Yesterday I suggested a way to leverage the properties of blogs to enhance searches. This made me think of some additional enhancements possible, if you try to use the type of content at hand.
Let me explain:
Current search engines employ 3 basic information sources to retrieve the most relevant results:
- The actual text in the web page.
- The structure of the text (i.e. headlines vs. simple content, various HTML tags, etc).
- The structure of the web - we all know about PageRank.
What is common to all 3 sources is that they don't seriously differentiate between various types of web pages (enterprise vs. private homepages, blogs, newsgroups, news channels, e-commerce, etc.). This isn't completely accurate, since it is possible to perform searches that only search in specific sources of information (newsgroups, blogs, etc.), but that's not the point.
What I feel is missing is an intelligent usage of the structure of each type of web page.
Some examples:
- Blogs, news channels - why not implement a voting mechanism (similar to PageRank or other) that takes into consideration the number of talkbacks, the number of registered RSS clients, etc.? Even if a webpage has a low PageRank, if it has a large number of commenters or many RSS subscribers, from many different places, it may indicate that the site is much more important than it may seem.

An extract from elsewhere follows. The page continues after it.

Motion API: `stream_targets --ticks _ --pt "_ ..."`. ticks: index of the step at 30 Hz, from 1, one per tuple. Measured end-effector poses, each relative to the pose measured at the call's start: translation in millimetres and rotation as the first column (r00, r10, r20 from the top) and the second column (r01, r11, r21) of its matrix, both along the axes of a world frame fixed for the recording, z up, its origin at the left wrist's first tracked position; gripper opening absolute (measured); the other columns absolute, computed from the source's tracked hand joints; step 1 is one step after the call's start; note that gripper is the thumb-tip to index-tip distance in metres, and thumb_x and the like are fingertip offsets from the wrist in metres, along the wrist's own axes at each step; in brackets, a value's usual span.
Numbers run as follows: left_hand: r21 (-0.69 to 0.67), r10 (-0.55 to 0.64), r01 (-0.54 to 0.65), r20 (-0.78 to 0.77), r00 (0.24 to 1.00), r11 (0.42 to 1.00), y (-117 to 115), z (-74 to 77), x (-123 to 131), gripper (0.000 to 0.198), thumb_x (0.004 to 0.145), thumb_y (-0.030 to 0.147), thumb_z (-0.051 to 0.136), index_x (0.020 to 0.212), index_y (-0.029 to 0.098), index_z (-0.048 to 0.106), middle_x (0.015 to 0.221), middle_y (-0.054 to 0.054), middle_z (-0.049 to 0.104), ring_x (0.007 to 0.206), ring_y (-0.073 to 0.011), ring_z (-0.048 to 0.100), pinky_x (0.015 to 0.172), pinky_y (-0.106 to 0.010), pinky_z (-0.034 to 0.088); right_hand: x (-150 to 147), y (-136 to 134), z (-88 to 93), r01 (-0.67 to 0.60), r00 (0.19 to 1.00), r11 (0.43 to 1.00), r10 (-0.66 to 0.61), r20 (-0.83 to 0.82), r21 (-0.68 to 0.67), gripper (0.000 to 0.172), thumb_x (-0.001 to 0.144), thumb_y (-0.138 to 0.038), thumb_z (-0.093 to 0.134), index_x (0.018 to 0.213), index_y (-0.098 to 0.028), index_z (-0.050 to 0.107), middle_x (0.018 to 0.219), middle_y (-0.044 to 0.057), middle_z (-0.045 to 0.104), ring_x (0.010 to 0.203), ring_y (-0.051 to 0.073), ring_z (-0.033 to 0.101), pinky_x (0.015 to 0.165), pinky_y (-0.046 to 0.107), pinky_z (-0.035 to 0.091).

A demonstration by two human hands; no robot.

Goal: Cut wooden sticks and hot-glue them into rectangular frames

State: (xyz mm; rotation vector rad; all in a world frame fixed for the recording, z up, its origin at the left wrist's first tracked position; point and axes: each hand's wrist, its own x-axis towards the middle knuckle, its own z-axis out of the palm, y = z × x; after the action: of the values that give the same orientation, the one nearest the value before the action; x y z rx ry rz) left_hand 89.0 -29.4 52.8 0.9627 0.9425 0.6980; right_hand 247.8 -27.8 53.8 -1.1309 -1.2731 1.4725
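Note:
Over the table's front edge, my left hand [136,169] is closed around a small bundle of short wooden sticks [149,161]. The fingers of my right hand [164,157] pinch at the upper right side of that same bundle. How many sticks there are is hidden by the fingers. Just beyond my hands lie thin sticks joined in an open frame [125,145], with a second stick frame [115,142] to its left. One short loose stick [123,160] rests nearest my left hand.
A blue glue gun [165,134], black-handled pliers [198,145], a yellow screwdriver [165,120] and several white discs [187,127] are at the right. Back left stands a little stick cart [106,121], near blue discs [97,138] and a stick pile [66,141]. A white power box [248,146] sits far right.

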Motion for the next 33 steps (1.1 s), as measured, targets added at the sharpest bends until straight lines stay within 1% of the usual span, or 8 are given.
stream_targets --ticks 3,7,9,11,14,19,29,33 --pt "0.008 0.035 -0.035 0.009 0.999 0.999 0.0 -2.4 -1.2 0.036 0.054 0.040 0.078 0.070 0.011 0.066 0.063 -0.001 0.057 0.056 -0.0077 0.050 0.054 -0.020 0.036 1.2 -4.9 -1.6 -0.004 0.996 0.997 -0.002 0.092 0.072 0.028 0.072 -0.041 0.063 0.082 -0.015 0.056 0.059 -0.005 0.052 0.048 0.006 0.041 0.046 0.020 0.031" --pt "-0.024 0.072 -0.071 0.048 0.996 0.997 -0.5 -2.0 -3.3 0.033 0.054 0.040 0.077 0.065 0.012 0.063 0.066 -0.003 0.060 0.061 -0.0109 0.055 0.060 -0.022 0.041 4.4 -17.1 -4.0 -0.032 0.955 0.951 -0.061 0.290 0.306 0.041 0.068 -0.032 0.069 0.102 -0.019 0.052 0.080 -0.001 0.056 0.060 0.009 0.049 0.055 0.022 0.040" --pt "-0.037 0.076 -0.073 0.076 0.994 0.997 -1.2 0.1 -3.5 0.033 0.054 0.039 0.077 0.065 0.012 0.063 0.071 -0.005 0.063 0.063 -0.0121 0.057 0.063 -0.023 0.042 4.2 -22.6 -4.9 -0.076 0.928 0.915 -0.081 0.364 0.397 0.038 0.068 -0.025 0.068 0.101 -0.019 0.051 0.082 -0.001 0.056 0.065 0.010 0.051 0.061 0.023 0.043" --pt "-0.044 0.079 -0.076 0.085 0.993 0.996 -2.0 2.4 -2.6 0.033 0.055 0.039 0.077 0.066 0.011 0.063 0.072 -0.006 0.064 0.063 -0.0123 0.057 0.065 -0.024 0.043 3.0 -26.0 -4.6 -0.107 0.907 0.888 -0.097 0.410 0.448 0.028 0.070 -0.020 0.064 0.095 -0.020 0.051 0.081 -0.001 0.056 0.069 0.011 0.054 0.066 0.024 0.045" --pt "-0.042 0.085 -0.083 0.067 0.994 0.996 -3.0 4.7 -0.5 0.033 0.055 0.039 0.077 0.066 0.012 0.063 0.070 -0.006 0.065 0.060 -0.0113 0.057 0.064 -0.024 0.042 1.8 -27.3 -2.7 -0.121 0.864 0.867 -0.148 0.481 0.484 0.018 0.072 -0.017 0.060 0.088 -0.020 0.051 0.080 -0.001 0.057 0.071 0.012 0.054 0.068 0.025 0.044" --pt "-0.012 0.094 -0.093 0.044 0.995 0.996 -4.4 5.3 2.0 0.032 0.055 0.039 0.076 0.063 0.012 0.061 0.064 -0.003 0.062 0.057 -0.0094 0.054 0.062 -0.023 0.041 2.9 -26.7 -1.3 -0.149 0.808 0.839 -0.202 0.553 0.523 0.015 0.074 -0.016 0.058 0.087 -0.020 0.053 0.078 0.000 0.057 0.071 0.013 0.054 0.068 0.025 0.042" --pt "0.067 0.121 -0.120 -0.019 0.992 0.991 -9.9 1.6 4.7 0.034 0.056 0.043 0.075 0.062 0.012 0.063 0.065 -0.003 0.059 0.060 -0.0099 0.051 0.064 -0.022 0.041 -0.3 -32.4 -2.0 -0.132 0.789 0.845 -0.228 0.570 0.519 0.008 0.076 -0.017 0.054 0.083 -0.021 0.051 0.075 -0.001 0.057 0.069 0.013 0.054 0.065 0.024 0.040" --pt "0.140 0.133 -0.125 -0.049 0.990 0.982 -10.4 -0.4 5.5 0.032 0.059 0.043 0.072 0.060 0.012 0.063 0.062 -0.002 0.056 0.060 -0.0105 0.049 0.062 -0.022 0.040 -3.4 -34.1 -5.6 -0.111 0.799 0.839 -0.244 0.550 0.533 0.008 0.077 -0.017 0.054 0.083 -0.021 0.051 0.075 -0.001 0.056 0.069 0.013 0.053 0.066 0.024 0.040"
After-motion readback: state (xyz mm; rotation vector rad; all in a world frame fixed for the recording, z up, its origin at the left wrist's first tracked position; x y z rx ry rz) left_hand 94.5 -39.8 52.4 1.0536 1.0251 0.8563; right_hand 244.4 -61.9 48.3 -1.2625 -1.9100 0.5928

- Newsgroups - number of threads, number of users, etc. I don't see many links to newsgroups on the web in general. Yet, some are very active. Then why not use additional, newsgroups-specific parameters to measure a newsgroup's relevance?
- e-commerce - Many price-comparison web sites allow their users to rate products and write comments about them. I'm sure that the more products are being rated and the more raters there are, the more chances there are that the price-comparison site is a good one. Even more so - products/vendors with many/high rating accross price-comparison sites should be promoted.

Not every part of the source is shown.